Start at the line in the entries below that contains "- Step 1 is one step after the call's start", stop at the line that contains "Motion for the", and output exactly the lines in that span, both ends included.

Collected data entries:
Segment Open
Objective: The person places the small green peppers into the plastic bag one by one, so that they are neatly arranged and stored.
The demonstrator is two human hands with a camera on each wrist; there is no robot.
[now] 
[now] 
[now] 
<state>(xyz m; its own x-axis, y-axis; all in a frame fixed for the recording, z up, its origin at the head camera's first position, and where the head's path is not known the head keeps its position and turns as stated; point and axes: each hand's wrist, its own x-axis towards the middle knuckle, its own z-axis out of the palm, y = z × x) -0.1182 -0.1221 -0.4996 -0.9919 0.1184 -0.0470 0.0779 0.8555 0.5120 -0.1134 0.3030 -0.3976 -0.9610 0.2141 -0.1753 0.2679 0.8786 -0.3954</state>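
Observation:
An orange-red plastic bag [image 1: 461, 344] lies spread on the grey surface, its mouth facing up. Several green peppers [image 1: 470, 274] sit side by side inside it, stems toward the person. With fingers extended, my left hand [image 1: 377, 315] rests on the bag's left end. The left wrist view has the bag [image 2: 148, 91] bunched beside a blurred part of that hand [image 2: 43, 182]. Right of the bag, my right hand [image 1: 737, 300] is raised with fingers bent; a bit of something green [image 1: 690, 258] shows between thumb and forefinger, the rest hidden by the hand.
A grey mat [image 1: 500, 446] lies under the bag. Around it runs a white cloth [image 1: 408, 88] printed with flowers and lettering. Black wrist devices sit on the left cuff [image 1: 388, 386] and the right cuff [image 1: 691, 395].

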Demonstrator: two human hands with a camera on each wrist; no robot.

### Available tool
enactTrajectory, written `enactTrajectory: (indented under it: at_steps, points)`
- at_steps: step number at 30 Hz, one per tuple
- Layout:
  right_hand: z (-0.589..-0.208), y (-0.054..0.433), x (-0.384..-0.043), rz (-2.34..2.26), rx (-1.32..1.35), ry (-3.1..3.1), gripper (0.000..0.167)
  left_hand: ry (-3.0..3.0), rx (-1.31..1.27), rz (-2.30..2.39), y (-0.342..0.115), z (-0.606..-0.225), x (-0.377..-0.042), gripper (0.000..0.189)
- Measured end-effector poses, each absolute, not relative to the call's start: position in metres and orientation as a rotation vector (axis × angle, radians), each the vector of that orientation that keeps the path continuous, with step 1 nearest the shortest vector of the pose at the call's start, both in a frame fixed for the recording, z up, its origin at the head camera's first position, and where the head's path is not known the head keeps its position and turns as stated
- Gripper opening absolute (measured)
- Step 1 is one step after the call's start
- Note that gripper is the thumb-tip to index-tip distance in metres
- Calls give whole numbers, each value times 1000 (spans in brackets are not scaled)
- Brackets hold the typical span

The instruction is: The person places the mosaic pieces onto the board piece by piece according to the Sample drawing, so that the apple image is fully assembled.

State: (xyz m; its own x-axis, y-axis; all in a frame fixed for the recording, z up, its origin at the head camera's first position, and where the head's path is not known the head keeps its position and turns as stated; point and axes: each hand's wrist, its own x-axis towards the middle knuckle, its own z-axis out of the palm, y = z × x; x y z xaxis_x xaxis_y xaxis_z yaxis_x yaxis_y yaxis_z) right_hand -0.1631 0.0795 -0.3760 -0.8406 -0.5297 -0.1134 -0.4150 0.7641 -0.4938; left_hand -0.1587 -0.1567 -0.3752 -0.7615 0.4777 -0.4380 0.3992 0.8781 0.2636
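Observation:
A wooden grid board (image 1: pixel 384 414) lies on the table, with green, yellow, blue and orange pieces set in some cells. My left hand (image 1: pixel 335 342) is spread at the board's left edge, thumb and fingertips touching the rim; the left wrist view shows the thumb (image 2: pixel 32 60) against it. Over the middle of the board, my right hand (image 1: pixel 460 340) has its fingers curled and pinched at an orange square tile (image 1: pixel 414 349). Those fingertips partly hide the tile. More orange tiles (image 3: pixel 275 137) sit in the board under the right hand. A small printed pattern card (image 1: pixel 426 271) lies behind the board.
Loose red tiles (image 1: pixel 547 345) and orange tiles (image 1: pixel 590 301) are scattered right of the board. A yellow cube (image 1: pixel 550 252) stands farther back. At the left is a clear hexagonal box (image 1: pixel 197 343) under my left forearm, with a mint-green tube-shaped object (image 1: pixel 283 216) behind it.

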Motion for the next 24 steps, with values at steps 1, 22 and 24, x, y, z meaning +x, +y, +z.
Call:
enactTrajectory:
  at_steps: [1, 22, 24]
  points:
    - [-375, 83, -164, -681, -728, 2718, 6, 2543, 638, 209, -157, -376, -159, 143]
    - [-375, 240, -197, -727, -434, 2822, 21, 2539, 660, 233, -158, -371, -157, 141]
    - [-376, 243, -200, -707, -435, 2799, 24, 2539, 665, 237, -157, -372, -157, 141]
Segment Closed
* [Exercise solution]:
- Step 1 is one step after the call's start
- Note that gripper is the thumb-tip to index-tip distance in metres
- Calls give whole numbers, each value times 1000 (spans in brackets are not scaled)
- Brackets hold the typical span

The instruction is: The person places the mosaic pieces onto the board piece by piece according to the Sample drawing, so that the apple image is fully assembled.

State: (xyz m; its own x-axis, y-axis; all in a frame fixed for the recording, z up, its origin at the head camera's first position, and where the head's path is not known the head keeps its position and turns as stated; point and axes: each hand's wrist, its own x-axis towards the middle knuckle, its own z-axis out of the palm, y = z × x; x y z xaxis_x xaxis_y xaxis_z yaxis_x yaxis_y yaxis_z) right_hand -0.1631 0.0795 -0.3760 -0.8406 -0.5297 -0.1134 -0.4150 0.7641 -0.4938; left_hand -0.1587 -0.1567 -0.3752 -0.7615 0.4777 -0.4380 0.3992 0.8781 0.2636
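Observation:
A wooden grid board (image 1: pixel 384 414) lies on the table, with green, yellow, blue and orange pieces set in some cells. My left hand (image 1: pixel 335 342) is spread at the board's left edge, thumb and fingertips touching the rim; the left wrist view shows the thumb (image 2: pixel 32 60) against it. Over the middle of the board, my right hand (image 1: pixel 460 340) has its fingers curled and pinched at an orange square tile (image 1: pixel 414 349). Those fingertips partly hide the tile. More orange tiles (image 3: pixel 275 137) sit in the board under the right hand. A small printed pattern card (image 1: pixel 426 271) lies behind the board.
Loose red tiles (image 1: pixel 547 345) and orange tiles (image 1: pixel 590 301) are scattered right of the board. A yellow cube (image 1: pixel 550 252) stands farther back. At the left is a clear hexagonal box (image 1: pixel 197 343) under my left forearm, with a mint-green tube-shaped object (image 1: pixel 283 216) behind it.
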
Motion for the next 24 steps, with values at steps 1, 22 and 24, x, y, z meaning +x, +y, +z.

No more work is needed on this answer.